[Saved entries]
☆ ☆ ☆

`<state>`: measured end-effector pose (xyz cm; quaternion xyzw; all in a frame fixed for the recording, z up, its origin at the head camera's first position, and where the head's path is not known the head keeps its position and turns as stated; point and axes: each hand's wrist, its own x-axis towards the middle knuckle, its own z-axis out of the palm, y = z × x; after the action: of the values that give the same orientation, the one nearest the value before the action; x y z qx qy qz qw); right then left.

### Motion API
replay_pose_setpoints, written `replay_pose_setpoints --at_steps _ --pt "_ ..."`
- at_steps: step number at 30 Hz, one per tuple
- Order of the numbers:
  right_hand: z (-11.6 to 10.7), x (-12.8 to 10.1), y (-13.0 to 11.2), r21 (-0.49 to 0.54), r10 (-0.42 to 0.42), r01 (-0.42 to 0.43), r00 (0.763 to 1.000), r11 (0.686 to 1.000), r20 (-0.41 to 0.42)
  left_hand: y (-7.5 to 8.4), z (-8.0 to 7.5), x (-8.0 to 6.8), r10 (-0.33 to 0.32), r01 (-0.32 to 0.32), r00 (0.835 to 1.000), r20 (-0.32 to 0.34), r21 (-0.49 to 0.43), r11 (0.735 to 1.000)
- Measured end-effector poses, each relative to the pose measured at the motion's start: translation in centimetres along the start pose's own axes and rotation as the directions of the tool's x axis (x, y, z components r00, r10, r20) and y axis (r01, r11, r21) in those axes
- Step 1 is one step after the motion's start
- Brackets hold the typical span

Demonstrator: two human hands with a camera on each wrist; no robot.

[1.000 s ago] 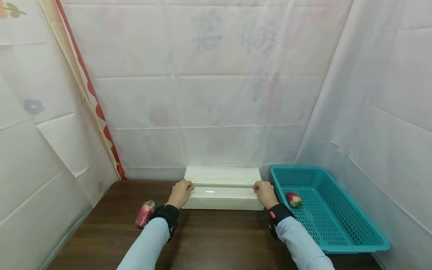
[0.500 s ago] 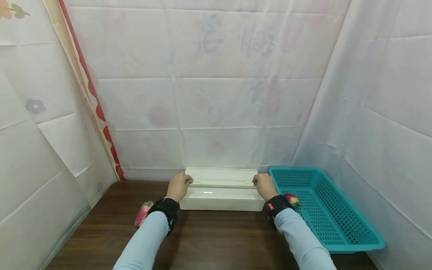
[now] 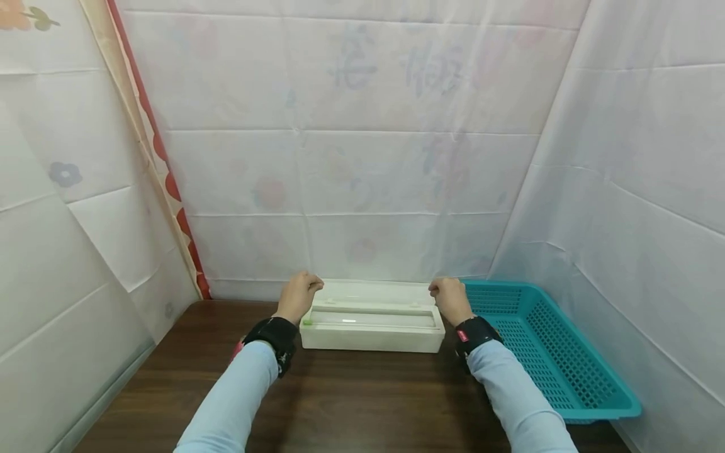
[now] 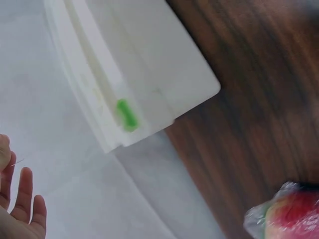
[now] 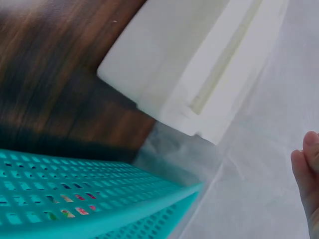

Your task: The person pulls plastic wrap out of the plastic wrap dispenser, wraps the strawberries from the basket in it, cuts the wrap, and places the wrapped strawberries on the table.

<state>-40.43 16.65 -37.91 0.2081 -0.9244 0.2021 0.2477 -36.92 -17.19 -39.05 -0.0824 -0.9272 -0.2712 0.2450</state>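
Both hands have lifted off the box's front ledge and now sit higher and farther back, at its two rear corners, and the lid that was half shut a second ago stands opened back against the sheet. In the head view the left hand [image 3: 299, 294] has its fingers curled over at the lid's left end and the right hand [image 3: 450, 297] is curled likewise at the right end; whether they pinch a thin film edge or only the lid I cannot tell from there. The left wrist view shows what the head view hides: fingertips [image 4: 24, 196] lying together, fairly straight, with a faint thread-like line near them, well apart from the box. The right wrist view shows only one finger edge [image 5: 308, 174]. The white box [image 3: 372, 322] lies on the dark wooden table [image 3: 351, 402] at 12 o'clock from the person, against the white sheet [image 3: 362, 157]; its small green tab [image 4: 126, 114] sits at the left end. At 3 o'clock of the box stands the teal basket [image 3: 572, 377]. The wrapped red fruit [image 4: 291, 216] shows plainly only in the left wrist view, by the left wristband
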Motion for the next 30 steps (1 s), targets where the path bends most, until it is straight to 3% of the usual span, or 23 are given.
replay_pose_setpoints --at_steps 12,19,24,30 --pt "-4.1 0.5 -1.3 0.005 -0.014 0.014 1.000 1.000 0.000 2.2 -2.6 0.7 0.019 -0.020 0.999 -0.029 -0.012 1.000" --pt "-6.4 0.8 -2.3 0.006 -0.046 0.046 0.998 0.999 -0.040 3.7 -4.7 1.1 0.088 -0.085 0.992 -0.087 0.032 0.996" --pt "-8.1 0.7 -3.0 -0.003 -0.049 0.049 0.996 0.999 -0.072 4.7 -6.2 1.0 0.140 -0.134 0.980 -0.141 0.047 0.990" --pt "-10.0 0.1 -4.1 -0.042 -0.106 0.101 0.988 0.994 -0.112 5.8 -8.1 0.0 0.220 -0.206 0.948 -0.228 0.084 0.975"
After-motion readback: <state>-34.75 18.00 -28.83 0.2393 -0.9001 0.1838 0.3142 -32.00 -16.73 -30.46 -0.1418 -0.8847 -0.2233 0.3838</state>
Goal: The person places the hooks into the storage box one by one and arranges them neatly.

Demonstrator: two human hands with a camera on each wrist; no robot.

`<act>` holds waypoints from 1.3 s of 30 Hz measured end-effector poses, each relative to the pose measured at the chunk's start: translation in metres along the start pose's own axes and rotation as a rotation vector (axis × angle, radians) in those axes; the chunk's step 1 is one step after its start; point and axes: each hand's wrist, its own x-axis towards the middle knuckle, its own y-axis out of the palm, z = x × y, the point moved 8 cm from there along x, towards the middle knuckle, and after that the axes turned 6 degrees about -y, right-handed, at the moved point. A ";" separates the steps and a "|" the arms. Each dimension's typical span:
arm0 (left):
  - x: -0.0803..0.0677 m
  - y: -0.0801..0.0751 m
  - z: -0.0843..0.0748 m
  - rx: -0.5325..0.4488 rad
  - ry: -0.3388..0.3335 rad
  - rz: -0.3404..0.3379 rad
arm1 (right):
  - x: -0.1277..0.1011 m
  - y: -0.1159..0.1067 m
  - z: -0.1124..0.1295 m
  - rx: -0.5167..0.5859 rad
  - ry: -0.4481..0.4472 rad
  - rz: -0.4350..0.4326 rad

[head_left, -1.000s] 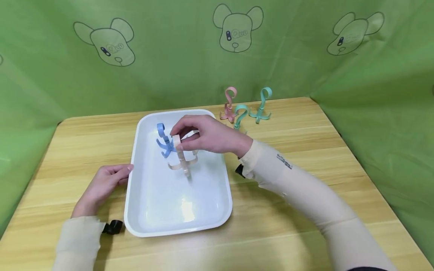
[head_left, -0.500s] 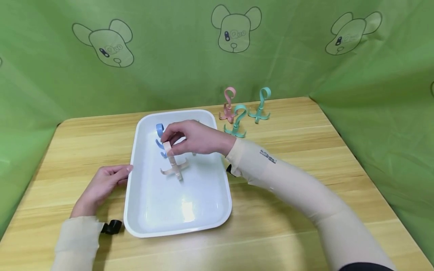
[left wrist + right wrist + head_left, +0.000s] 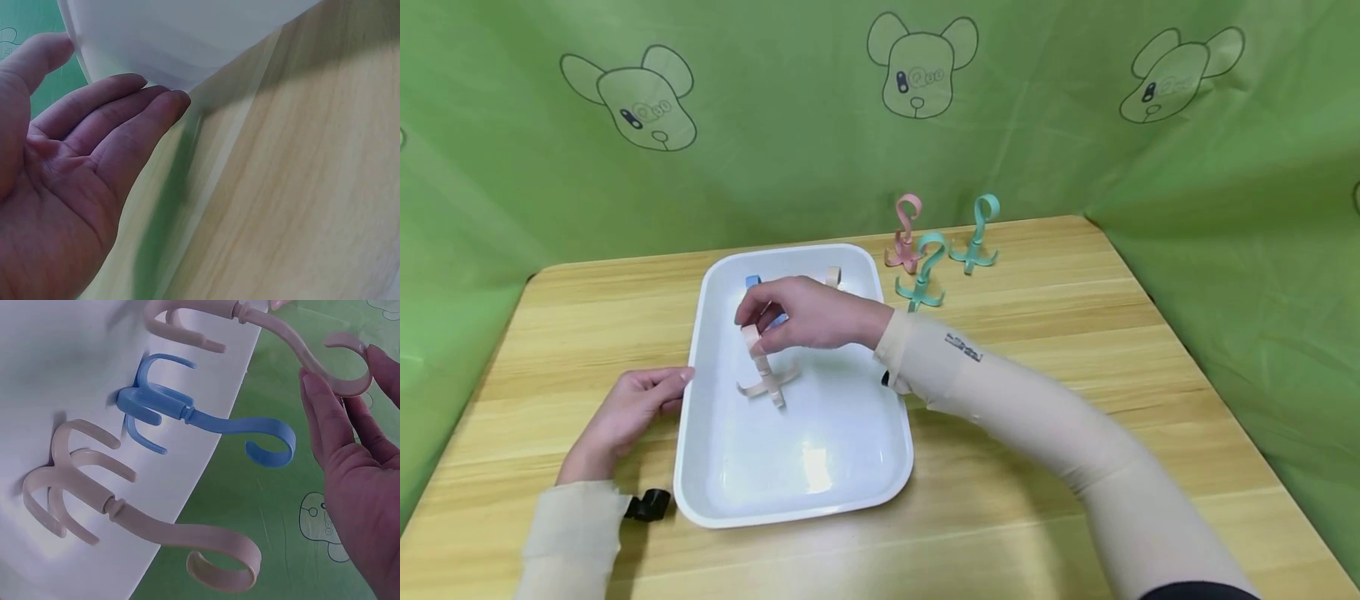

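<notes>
Presently held: one beige hook (image 3: 762,367), pinched at its curled top by the fingertips (image 3: 322,400) of the right hand (image 3: 808,315), its stem upright with a slight lean, long axis near vertical, curl uppermost and four prongs downward, touching or just above the floor of the white tray (image 3: 820,492); the views do not settle which. Behind that hand, mostly hidden in the head view, stand a blue hook (image 3: 187,415) and a second beige hook (image 3: 119,509); both rest on their prongs on the tray floor near its far rim, curls up, the blue one between the held hook and the other beige one in the right wrist view. Left hand (image 3: 625,412): open, fingers straight and relaxed, tips resting against the tray's left outer wall, palm on the wooden table (image 3: 1075,333). Beyond the right wrist, outside the tray: one pink hook (image 3: 904,236) and two teal hooks, the nearer (image 3: 922,271) and the farther (image 3: 977,235), all upright on their prongs. Green cloth with bear outlines (image 3: 921,62) hangs behind.
</notes>
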 end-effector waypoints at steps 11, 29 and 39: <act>0.000 0.003 -0.001 -0.083 0.032 0.032 | 0.007 0.009 -0.008 -0.017 0.035 0.005; 0.001 0.003 0.000 -0.023 0.021 0.020 | -0.009 -0.017 -0.010 0.041 -0.043 -0.113; 0.001 0.004 0.000 -0.027 0.017 0.012 | -0.047 -0.070 0.001 -0.001 -0.073 -0.267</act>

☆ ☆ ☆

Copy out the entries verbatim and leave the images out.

** Completed task **
`<state>`: measured end-effector pose (xyz cm; quaternion xyzw; all in a frame fixed for the recording, z up, its origin at the head camera's first position, and where the head's path is not known the head keeps its position and turns as stated; point and axes: each hand's wrist, its own x-axis towards the middle knuckle, its own z-axis out of the palm, y = z × x; after the action: of the values that give the same orientation, the one nearest the value before the action; x y z qx qy qz qw); right then left.

### Motion API
replay_pose_setpoints, written `replay_pose_setpoints --at_steps _ --pt "_ ..."`
- at_steps: step number at 30 Hz, one per tuple
- Order of the numbers:
  right_hand: z (-11.6 to 10.7), x (-12.8 to 10.1), y (-13.0 to 11.2), r21 (-0.49 to 0.54), r10 (-0.42 to 0.42), r01 (-0.42 to 0.43), r00 (0.763 to 1.000), r11 (0.686 to 1.000), r20 (-0.41 to 0.42)
  left_hand: y (-7.5 to 8.4), z (-8.0 to 7.5), x (-8.0 to 6.8), r10 (-0.33 to 0.32), r01 (-0.32 to 0.32), r00 (0.835 to 1.000), r20 (-0.32 to 0.34), r21 (-0.49 to 0.43), r11 (0.735 to 1.000)
- Measured end-effector poses, each relative to the pose measured at the motion's start: translation in centimetres along the start pose's own axes and rotation as the directions of the tool's x axis (x, y, z components r00, r10, r20) and y axis (r01, r11, r21) in those axes
- Step 1 is one step after the motion's start
- Brackets hold the typical span

Demonstrator: two human hands with a camera on each wrist; no robot.

[1.000 s ago] 
[0.500 s ago] 
[now] 
[now] 
[now] 

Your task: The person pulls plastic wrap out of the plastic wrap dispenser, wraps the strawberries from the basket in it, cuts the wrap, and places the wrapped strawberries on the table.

<state>-40.43 16.65 -37.91 0.2081 -0.9244 0.2021 0.2477 -36.92 -17.19 -39.05 -0.0824 -0.9272 -0.2712 0.2450</state>
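Both hands have lifted off the box's front ledge and now sit higher and farther back, at its two rear corners, and the lid that was half shut a second ago stands opened back against the sheet. In the head view the left hand [image 3: 299, 294] has its fingers curled over at the lid's left end and the right hand [image 3: 450, 297] is curled likewise at the right end; whether they pinch a thin film edge or only the lid I cannot tell from there. The left wrist view shows what the head view hides: fingertips [image 4: 24, 196] lying together, fairly straight, with a faint thread-like line near them, well apart from the box. The right wrist view shows only one finger edge [image 5: 308, 174]. The white box [image 3: 372, 322] lies on the dark wooden table [image 3: 351, 402] at 12 o'clock from the person, against the white sheet [image 3: 362, 157]; its small green tab [image 4: 126, 114] sits at the left end. At 3 o'clock of the box stands the teal basket [image 3: 572, 377]. The wrapped red fruit [image 4: 291, 216] shows plainly only in the left wrist view, by the left wristband
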Motion for the next 30 steps (1 s), targets where the path bends most, until it is straight to 3% of the usual span, or 23 are given.
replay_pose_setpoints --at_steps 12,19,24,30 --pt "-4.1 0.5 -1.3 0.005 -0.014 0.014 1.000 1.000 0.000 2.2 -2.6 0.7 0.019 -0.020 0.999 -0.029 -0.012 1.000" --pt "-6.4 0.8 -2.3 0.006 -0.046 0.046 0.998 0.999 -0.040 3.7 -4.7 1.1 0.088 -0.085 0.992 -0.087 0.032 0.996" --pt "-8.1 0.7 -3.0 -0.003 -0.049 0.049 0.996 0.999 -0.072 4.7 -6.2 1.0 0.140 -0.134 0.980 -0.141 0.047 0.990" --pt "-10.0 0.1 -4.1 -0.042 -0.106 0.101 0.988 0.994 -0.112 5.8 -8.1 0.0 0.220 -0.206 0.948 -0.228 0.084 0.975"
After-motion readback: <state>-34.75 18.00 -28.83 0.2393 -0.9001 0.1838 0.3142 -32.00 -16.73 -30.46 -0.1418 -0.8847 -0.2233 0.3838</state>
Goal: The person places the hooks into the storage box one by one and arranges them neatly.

Demonstrator: two human hands with a camera on each wrist; no robot.

`<act>` holds waypoints from 1.3 s of 30 Hz measured end-effector poses, each relative to the pose measured at the chunk's start: translation in metres along the start pose's own axes and rotation as a rotation vector (axis × angle, radians) in those axes; the chunk's step 1 is one step after its start; point and axes: each hand's wrist, its own x-axis towards the middle knuckle, its own y-axis out of the palm, z = x × y, the point moved 8 cm from there along x, towards the middle knuckle, and after that the axes turned 6 degrees about -y, right-handed, at the moved point. A ";" separates the steps and a "|" the arms. Each dimension's typical span:
arm0 (left):
  - x: -0.0803..0.0677 m
  - y: -0.0801..0.0751 m
  - z: -0.0843..0.0748 m
  - rx: -0.5325..0.4488 rad
  - ry: -0.3388..0.3335 rad
  - rz: -0.3404..0.3379 rad
arm1 (right):
  - x: -0.1277..0.1011 m
  - y: -0.1159..0.1067 m
  - z: -0.1124..0.1295 m
  - rx: -0.5167..0.5859 rad
  - ry: -0.4481..0.4472 rad
  - rz: -0.4350..0.4326 rad

[head_left, -1.000s] 
[head_left, -0.500s] 
[left wrist + right wrist + head_left, +0.000s] 

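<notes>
Presently held: one beige hook (image 3: 762,367), pinched at its curled top by the fingertips (image 3: 322,400) of the right hand (image 3: 808,315), its stem upright with a slight lean, long axis near vertical, curl uppermost and four prongs downward, touching or just above the floor of the white tray (image 3: 820,492); the views do not settle which. Behind that hand, mostly hidden in the head view, stand a blue hook (image 3: 187,415) and a second beige hook (image 3: 119,509); both rest on their prongs on the tray floor near its far rim, curls up, the blue one between the held hook and the other beige one in the right wrist view. Left hand (image 3: 625,412): open, fingers straight and relaxed, tips resting against the tray's left outer wall, palm on the wooden table (image 3: 1075,333). Beyond the right wrist, outside the tray: one pink hook (image 3: 904,236) and two teal hooks, the nearer (image 3: 922,271) and the farther (image 3: 977,235), all upright on their prongs. Green cloth with bear outlines (image 3: 921,62) hangs behind.
</notes>
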 end-effector waypoints at steps 11, 29 and 39: <act>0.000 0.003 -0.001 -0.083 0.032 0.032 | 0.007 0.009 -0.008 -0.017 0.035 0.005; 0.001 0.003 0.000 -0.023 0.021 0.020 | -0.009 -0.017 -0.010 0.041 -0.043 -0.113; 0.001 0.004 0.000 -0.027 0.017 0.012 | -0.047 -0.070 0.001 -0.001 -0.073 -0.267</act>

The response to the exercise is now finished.